Because the system is not fully up yet and most CPUs are idle, use more
than the default maximum number of ktask threads.  The kernel doesn't
know the memory bandwidth of a given system to get the most efficient
number of threads, so there's some guesswork involved.  In testing, a
reasonable value turned out to be about a quarter of the CPUs on the
node.

__free_pages_core used to increase the zone's managed page count by the
number of pages being freed.  To accommodate multiple threads, however,
account the number of freed pages with an atomic shared across the ktask
threads and bump the managed page count with it after ktask is finished.

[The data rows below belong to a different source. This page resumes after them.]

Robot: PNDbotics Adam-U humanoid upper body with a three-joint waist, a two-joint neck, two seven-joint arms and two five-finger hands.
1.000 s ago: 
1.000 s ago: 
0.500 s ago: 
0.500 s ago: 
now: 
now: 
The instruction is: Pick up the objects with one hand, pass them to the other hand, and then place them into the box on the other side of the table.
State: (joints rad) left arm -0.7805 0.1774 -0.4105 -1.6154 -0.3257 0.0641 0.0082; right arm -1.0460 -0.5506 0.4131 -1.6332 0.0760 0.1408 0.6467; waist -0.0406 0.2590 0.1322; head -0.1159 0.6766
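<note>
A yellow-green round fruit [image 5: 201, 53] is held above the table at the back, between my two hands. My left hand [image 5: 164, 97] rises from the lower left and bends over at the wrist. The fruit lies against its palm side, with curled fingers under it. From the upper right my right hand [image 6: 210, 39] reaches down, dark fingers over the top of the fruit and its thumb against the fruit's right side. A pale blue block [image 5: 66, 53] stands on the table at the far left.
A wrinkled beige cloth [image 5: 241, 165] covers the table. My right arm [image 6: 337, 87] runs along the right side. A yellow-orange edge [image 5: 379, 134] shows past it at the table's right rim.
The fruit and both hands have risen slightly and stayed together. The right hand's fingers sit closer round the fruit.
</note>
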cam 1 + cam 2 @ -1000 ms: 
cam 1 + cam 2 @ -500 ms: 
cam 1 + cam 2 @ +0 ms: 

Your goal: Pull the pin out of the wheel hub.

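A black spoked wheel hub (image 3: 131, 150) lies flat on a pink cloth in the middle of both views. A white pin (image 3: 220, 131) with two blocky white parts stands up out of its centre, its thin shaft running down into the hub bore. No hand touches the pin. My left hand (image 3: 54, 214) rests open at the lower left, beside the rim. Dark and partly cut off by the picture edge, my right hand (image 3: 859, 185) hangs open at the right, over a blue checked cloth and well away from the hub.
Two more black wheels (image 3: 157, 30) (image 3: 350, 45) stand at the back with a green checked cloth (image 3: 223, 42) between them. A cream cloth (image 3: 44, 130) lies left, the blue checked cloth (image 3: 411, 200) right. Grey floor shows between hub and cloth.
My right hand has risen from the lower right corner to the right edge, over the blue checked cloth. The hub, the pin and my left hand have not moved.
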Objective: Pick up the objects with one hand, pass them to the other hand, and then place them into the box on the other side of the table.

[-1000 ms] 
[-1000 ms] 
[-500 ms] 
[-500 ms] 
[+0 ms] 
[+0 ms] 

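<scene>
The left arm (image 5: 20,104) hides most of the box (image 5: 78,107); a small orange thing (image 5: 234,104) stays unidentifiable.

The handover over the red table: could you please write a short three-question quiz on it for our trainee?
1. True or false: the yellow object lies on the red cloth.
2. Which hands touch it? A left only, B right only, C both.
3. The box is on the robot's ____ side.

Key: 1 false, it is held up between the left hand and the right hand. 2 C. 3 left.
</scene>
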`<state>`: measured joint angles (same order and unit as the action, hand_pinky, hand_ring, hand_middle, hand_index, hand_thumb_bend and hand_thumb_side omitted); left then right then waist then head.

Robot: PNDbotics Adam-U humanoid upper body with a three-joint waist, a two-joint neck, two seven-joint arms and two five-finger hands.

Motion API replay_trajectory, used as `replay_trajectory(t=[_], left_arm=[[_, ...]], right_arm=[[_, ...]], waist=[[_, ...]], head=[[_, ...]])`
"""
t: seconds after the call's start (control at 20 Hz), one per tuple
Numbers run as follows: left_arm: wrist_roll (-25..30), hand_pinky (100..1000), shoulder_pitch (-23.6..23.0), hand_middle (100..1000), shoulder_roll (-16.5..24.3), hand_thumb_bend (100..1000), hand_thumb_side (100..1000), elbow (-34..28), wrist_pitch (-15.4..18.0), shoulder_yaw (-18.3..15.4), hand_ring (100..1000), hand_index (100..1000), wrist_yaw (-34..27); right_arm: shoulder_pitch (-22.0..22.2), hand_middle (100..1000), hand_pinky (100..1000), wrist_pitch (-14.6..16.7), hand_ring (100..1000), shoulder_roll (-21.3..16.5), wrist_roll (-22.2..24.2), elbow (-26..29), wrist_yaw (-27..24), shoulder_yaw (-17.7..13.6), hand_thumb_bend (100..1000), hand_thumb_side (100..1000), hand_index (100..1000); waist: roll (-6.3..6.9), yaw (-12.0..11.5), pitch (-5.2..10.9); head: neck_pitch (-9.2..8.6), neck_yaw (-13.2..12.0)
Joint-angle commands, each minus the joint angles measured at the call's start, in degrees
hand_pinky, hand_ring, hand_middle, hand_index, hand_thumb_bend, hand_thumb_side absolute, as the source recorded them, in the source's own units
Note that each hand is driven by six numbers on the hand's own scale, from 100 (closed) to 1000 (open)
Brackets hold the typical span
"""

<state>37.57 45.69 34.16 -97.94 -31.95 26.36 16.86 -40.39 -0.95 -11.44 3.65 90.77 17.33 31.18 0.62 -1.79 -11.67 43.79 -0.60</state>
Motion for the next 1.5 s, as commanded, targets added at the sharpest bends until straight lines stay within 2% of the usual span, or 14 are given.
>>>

Test:    Boot the machine with deferred struct page init three times

Machine: Intel(R) Xeon(R) CPU E5-2699 v4 @ 2.20GHz, 88 CPUs, 503G memory,
         2 sockets

kernel                   speedup   max time per   stdev
                                   node (ms)

baseline (4.15-rc2)                        5860     8.6
ktask                      9.56x            613    12.4

---

Machine: Intel(R) Xeon(R) CPU E7-8895 v3 @ 2.60GHz, 288 CPUs, 1T memory
         8 sockets

kernel                   speedup   max time per   stdev
                                   node (ms)
baseline (4.15-rc2)                        1261     1.9
ktask                      3.88x            325     5.0

Signed-off-by: Daniel Jordan <daniel.m.jordan@oracle.com>
Suggested-by: Pavel Tatashin <Pavel.Tatashin@microsoft.com>
---
 mm/page_alloc.c | 91 ++++++++++++++++++++++++++++++++++++++++++-------
 1 file changed, 78 insertions(+), 13 deletions(-)

Comments

Elliott, Robert (Servers) Nov. 10, 2018, 3:48 a.m. UTC | #1
> -----Original Message-----
> From: linux-kernel-owner@vger.kernel.org <linux-kernel-
> owner@vger.kernel.org> On Behalf Of Daniel Jordan
> Sent: Monday, November 05, 2018 10:56 AM
> Subject: [RFC PATCH v4 11/13] mm: parallelize deferred struct page
> initialization within each node
> 
> ...  The kernel doesn't
> know the memory bandwidth of a given system to get the most efficient
> number of threads, so there's some guesswork involved.  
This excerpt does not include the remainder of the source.